Numerous other IEMI examples can be cited around the world.4 The insidious aspect of IEMI for our national infrastructure is that it attacks both cyber and physical security aspects of our electronics-based systems in manners that can completely circumvent firewalls, layered networks, passwords, physical barriers, security procedures, etc. Unlike traditional cyber threats to data security, IEMI is extremely covert and difficult to detect and trace, with no footprints readily amenable to forensics, and with the ability to impede digital forensics by corrupting the data.
Hoad, et al.5 have reported tests on different types of modern PCs exposed to varying levels of IEMI and found disruptions ranging from interference/disturbance to digital upset to damage.
Some of the graduated approaches that can be taken to remediate facilities and data from the growing IEMI threat are, in order of increasing complexity and effectiveness:
- Do nothing
- Update and improve policies and procedures
- Redefine and enforce security perimeters
- Install IEMI warning detectors
- Protect electronic spares
- Install protected racks
- Install protected power modules to serve protected high-density container/modular systems
- Protect backup and redundant generators and chillers
The techniques at the lower end of the protection spectrum allow a data center and its equipment to recover from an IEMI event, even though operations may be temporarily interrupted. For centers with high demand for continuous uptime, the more sophisticated remediation approaches are required to operate through an event. A data center no longer has to be shut down to implement significant IEMI protection.
IEMI produces unpredictable consequences similar to fire and natural disasters. Successful businesses have BCDR plans that identify critical processes, assets, and associated equipment to allow continuity of operations. These plans should now be expanded to include IEMI. Policies and procedures are in place and investments have been made to meet recovery operations and associated operational sustainability. Overlaying incremental IEMI protection ensures business continuity and achieving recovery objectives.

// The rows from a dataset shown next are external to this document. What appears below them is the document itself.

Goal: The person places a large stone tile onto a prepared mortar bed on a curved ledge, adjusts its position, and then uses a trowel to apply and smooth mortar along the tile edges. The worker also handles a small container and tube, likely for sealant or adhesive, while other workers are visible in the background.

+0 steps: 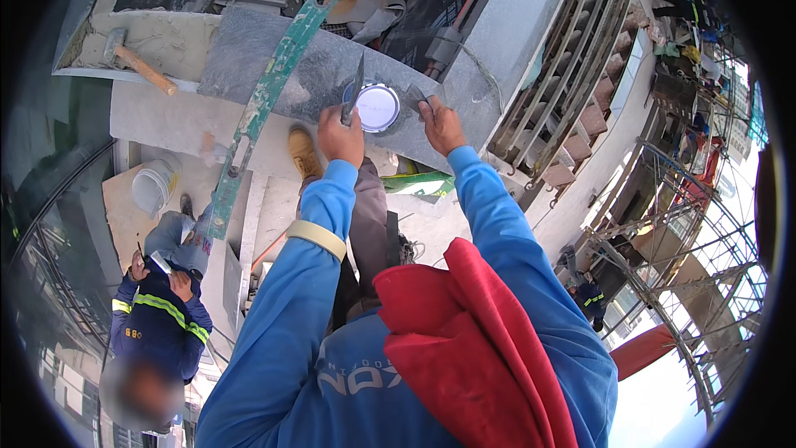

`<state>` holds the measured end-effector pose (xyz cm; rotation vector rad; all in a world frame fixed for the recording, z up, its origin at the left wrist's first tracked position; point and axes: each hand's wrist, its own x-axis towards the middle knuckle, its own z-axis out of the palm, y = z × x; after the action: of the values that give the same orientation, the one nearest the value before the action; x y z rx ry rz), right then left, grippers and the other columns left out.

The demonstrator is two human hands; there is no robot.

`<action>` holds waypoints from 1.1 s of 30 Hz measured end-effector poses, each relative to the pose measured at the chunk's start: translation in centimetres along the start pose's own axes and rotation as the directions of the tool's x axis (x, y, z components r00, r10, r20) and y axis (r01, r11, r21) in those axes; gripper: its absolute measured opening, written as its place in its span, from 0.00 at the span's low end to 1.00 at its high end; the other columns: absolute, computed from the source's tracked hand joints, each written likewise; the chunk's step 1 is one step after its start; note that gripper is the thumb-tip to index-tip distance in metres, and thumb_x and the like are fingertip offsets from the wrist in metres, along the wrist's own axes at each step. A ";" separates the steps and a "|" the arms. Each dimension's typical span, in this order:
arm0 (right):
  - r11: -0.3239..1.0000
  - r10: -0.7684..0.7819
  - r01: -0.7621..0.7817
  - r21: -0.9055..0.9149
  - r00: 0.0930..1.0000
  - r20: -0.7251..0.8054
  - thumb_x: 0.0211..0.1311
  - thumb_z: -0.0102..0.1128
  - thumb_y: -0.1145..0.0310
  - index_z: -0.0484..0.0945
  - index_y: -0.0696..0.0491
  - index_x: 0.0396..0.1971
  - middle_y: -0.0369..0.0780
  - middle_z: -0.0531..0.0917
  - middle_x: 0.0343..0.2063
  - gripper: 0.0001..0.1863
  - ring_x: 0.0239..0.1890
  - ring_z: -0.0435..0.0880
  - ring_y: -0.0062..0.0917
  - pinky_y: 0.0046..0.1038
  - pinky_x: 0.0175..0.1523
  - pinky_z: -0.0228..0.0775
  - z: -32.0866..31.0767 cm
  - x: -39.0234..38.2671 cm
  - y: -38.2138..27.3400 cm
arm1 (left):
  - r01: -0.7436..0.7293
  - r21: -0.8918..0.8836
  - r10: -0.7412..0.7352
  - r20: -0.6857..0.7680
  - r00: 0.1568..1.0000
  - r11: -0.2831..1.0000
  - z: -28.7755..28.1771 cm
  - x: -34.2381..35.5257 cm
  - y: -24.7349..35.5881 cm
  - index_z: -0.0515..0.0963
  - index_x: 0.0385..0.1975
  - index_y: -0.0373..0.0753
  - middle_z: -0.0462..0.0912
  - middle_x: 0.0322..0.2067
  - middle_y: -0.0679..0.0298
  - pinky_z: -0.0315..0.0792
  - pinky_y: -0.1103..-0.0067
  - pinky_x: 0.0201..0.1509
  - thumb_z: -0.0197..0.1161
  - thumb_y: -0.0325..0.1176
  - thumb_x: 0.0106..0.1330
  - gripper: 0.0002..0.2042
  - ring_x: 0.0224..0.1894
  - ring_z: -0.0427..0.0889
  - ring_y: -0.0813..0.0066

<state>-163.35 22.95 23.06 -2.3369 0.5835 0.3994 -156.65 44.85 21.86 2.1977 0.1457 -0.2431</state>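
Note:
My left hand is closed around a trowel, its narrow dark blade tilted upward and seen nearly edge-on. My right hand pinches a putty knife with a short dark blade angled toward the left. Between the two hands, a round can with a pale lid or top stands on the grey stone slab. Both tools are close beside the can's rim, one at each side; whether either touches it I cannot tell.
A long green spirit level leans across the slab to my left. A wooden-handled hammer lies farther left. Below are a white bucket and a co-worker. Metal railings and scaffolding stand at right.

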 end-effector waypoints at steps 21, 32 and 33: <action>0.762 0.149 -0.457 0.459 0.813 0.563 0.82 0.41 0.48 0.76 0.55 0.37 0.37 0.74 0.16 0.25 0.14 0.71 0.22 0.29 0.23 0.67 -0.5 1.9 0.7 | -0.036 -0.112 0.044 0.068 0.997 0.993 1.1 1.0 -0.4 0.80 0.39 0.28 0.85 0.34 0.46 0.75 0.62 0.43 0.67 0.27 0.65 0.09 0.38 0.85 0.48; 0.607 0.141 -0.581 0.542 0.751 0.646 0.80 0.45 0.45 0.76 0.55 0.38 0.35 0.72 0.15 0.25 0.13 0.69 0.21 0.28 0.22 0.65 1.1 1.2 2.7 | -0.040 -0.179 0.061 0.110 0.992 0.983 1.2 0.6 -1.7 0.80 0.39 0.29 0.85 0.34 0.50 0.76 0.64 0.45 0.67 0.27 0.65 0.08 0.37 0.85 0.53; 0.648 0.105 -0.483 0.589 0.823 0.559 0.80 0.45 0.45 0.76 0.55 0.39 0.34 0.72 0.15 0.26 0.13 0.69 0.21 0.28 0.22 0.65 1.1 1.0 2.8 | -0.040 -0.164 0.058 0.112 0.992 0.986 1.0 0.7 -1.6 0.80 0.39 0.29 0.85 0.34 0.50 0.75 0.65 0.45 0.67 0.26 0.65 0.08 0.37 0.85 0.54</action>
<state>-164.06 21.57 20.35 -1.3009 0.7250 0.7345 -156.41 45.03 19.82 2.0182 0.0443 -0.3206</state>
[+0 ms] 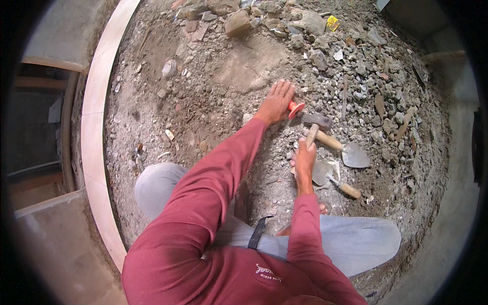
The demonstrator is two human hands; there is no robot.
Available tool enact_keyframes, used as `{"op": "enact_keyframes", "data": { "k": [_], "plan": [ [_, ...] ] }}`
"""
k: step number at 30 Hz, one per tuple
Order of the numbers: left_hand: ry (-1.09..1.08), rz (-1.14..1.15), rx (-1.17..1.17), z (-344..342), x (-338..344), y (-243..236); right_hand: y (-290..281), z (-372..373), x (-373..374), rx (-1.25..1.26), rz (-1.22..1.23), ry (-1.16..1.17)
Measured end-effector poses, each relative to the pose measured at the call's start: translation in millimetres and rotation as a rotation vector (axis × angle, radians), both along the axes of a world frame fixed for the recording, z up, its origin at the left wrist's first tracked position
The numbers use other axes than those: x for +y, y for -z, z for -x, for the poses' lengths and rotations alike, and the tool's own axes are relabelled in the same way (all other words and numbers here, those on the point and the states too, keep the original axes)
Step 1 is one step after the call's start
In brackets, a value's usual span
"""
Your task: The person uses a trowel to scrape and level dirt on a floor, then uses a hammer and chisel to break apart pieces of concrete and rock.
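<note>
My left hand (277, 101) grips an orange-guarded tool, apparently a chisel (296, 109), resting low over the rubble; its shaft is hidden. My right hand (304, 157) holds the wooden handle of a hammer (317, 120), whose steel head is just right of the orange guard. Beneath the hammer lies a trowel (355, 155) with a pale wooden handle, its blade pointing right. A second trowel (349, 190) lies beside my right wrist, blade toward the hand and handle toward the lower right.
Broken rubble (376, 91) and dirt cover the ground, with larger chunks (236, 24) at the back. A curved-looking pale tiled edge (100, 112) runs along the left, beside a dark framed opening (38, 132). A grey wall (452, 162) bounds the right. My bent legs (356, 239) are below.
</note>
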State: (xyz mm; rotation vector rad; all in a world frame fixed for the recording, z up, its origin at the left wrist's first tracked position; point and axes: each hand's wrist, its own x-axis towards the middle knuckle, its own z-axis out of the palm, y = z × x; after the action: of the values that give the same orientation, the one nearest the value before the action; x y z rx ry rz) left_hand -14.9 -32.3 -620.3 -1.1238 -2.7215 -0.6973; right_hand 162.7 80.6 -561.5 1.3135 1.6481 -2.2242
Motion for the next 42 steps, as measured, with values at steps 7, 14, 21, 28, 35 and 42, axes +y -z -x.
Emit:
{"op": "enact_keyframes", "data": {
  "k": [7,14,21,28,35,42],
  "plan": [
    [0.246,0.06,0.057,25,0,-21,7,-2,20,0.053,0.355,0.085],
    [-0.013,0.151,0.162,87,-82,-68,1,-1,21,0.044,0.323,0.105],
    [-0.229,-0.271,0.046,151,-210,-160,13,23,5,0.061,0.367,0.148],
    [0.008,-0.633,-0.082,147,-85,-142,6,20,7,0.062,0.359,0.063],
    [-0.147,-0.931,-0.127,159,-24,-64,-7,5,0,-0.027,0.389,-0.013],
    [-0.302,-0.459,-0.316,89,-47,-53,5,10,8,-0.015,0.398,-0.047]
  ]
}}
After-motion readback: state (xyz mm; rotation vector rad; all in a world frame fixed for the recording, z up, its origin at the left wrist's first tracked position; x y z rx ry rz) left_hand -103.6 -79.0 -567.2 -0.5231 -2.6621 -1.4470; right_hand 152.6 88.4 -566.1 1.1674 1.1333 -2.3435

A new data center on the drawing boards can include purpose-built features for remediation against the IEMI threat. Installing effective shielding and filtering into an existing data center is challenging, but some immediate cost-effective solutions can quickly be put in place to protect critical computing and data assets form IEMI and random electromagnetic interference. As an example, Figure 5 illustrates a new type of protected data module that can protect assets in the critical frequency range between 1 MHz and 10 GHz. This protection for critical assets can be installed right next to conventional rack elements. These modules contain integrated and protected UPS, filtered clean power, electromagnetically filtered airflow and communications, and they accept most rack-mounted storage and servers.
At a higher level, data center operators are considering shielded modular or containerized data center add-on spaces. For assured business continuity and extended runtime of higher tier centers, these add-ons also require the use of protected power modules (PPM) now entering the market.
The threat to data centers and other electronics-based infrastructure from modern, available Intentional electromagnetic interference devices is not to be underestimated. IEMI has a potentially large impact on critical business processes, the ability to deliver a continuity of operations, and to recover to a status of normal operation. Devices have been used in the past4 and are threatening with increasing frequency in the future.
Fortunately, for this class of electronic threats, there exists a graduated set of technical and procedural remediation approaches. Talking with knowledgeable practitioners about the options available now is a very desirable precaution, to ensure business continuity and event recovery certainty.